Printing and Kindred Trades Federation
- Founded: 8 September 1890
- Dissolved: December 1973
- Location: United Kingdom;
- Members: 405,000 (1971)

= Printing and Kindred Trades Federation =

UK trade union federation

The Printing and Kindred Trades Federation (P&KTF) was a trade union federation in the United Kingdom.

==History==
The federation was established at a conference in Manchester on 8 September 1890, organised on the initiative of George D. Kelley. The conference was attended by eleven unions in the printing industry:

- Amalgamated Society of Lithographic Artists
- Amalgamated Society of Lithographic Printers
- Bookbinders' and Machine Rulers' Consolidated Union
- Leeds Typographical Society
- London Consolidated Lodge of Journeymen Bookbinders
- London Printing Machine Managers' Trade Society
- London Society of Compositors
- Scottish Typographical Association
- Typographical Association

The federation agreed to focus on recognising employers who conformed to the best practice of all its member unions, and to assist affiliates in supporting the pay and conditions of their members. But it would not organise strike action, or ask affiliates to financially support each other. The eleven unions each put membership of the new federation to their members; those based in London rejected it, while the five based outside approved it, and were joined by the Dublin Typographical Society and the Edinburgh Machinemen.

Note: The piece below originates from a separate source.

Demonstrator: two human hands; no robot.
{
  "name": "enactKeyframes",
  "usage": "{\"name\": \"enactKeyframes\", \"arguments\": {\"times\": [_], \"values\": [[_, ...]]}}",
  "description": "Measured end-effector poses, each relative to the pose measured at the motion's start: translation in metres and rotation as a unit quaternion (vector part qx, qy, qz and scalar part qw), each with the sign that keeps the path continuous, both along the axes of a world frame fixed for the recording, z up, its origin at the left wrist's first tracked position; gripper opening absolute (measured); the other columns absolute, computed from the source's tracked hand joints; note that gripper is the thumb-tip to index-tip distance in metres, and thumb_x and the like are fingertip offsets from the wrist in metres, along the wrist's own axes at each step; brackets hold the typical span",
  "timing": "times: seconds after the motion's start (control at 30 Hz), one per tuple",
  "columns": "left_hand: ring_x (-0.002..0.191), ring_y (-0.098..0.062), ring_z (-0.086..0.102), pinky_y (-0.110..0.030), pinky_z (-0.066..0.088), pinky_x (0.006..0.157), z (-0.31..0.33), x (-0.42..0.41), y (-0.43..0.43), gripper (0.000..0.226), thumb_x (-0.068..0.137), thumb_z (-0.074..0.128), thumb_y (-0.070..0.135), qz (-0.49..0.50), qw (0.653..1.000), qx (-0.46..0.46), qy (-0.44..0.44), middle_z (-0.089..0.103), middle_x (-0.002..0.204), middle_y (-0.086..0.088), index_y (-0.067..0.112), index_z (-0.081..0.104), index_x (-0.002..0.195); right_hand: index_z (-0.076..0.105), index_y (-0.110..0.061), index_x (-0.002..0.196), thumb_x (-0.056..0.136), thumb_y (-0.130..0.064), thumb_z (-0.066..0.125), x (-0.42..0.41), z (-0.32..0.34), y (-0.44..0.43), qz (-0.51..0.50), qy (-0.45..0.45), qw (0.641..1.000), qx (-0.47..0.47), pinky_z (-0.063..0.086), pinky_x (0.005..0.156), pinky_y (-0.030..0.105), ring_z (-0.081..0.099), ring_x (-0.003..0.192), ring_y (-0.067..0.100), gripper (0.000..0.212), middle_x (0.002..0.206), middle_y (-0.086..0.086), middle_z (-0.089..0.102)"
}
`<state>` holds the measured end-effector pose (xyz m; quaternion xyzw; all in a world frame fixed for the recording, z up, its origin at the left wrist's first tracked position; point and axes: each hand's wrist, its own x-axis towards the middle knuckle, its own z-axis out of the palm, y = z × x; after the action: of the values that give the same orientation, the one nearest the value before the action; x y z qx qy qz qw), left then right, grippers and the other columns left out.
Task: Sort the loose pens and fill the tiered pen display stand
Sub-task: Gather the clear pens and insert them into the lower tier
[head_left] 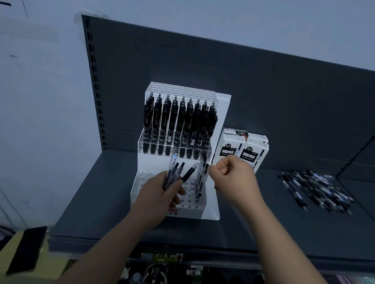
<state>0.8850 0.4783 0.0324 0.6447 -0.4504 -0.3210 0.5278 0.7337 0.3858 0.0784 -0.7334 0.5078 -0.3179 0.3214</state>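
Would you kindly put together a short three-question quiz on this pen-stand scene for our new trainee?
1. True or false: the left hand holds just one pen.
2. Multiple choice: the loose pile of pens lies on the shelf A) right of the display stand, B) left of it, C) in front of it.
3. Fill in: the ___ hand pinches the top of a standing pen in the lowest tier.
Key: 1 false, it grips several pens. 2 A. 3 right hand.
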Motion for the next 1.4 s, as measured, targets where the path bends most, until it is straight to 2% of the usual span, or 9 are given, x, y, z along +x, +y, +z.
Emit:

During the 1890s, the organisation achieved little, beyond forming local federations in various towns around the country. By 1896, it was said to exist only on paper, and proposals that year for affiliates to pay a membership fee were defeated, alternative proposals being successful in 1899. That year, new rules were drawn up to expand its remit, but affiliates were very slow to vote on whether to approve them. In the meantime, the London-based societies were planning their own rival federation. A conference in December 1900 between them and the P&KTF agreed the terms for a national federation, and this was finally established in 1902 as the National Printing and Kindred Trades Federation.

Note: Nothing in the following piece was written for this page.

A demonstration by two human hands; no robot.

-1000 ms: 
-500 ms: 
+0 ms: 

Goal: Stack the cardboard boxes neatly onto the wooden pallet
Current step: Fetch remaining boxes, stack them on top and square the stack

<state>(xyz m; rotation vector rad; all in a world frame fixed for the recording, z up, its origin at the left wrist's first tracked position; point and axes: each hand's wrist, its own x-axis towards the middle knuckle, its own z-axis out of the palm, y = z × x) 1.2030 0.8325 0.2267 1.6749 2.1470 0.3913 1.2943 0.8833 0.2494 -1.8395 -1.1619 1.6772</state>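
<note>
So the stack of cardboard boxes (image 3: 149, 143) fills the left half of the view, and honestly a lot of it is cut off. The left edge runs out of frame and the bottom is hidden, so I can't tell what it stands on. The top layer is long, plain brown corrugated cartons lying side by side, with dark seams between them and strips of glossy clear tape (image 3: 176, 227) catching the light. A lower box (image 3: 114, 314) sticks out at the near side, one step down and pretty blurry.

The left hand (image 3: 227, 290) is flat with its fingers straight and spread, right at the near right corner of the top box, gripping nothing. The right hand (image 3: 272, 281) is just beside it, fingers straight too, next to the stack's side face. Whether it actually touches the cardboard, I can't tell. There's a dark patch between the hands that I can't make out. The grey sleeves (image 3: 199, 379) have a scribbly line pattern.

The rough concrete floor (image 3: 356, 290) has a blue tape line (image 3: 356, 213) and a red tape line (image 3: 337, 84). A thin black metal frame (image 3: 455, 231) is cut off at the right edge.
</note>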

By 1903, the following unions were affiliated:
- Amalgamated Society of Lithographic Artists
- Amalgamated Society of Lithographic Printers
- Amalgamated Society of Pressmen
- Bookbinders' and Machine Rulers' Consolidated Union
- Lithographic Music Printers
- Lithographic Stone and Plate Preparers
- London Consolidated Society of Journeymen Bookbinders
- London Society of Compositors
- London Society of Lithographic Printers
- London Society of Machine Rulers
- National Amalgamated Society of Printers' Warehousemen and Cutters
- Operative Printers' Assistants' Society
- Scottish Typographical Association
- Stereotypers' Assistants' Society
- Typographical Association
- Vellum Binders' Society

Following its re-establishment, the federation held an annual conference, and from 1903 it elected an executive committee, which tried to maintain control over strikes by affiliates. A conciliation board was established in 1908, in conjunction with the Federation of Master Printers and Allied Trades, and the aim of avoiding industrial action, but as its use was voluntary, it did little. In 1919, the federation supported the establishment of the Joint Industrial Council for the Printing and Allied Trades, and organised an industry-wide agreement on holidays and working hours. It grew to include 23 members in 1927, and although there was a gradual process of mergers among its affiliates, the total number of workers it represented generally grew, reaching 320,000 in 1956, and 405,000 in 1971. The federation continued to negotiate agreements on sick pay, redundancy and pensions, although it never involved itself in the setting of wages themselves.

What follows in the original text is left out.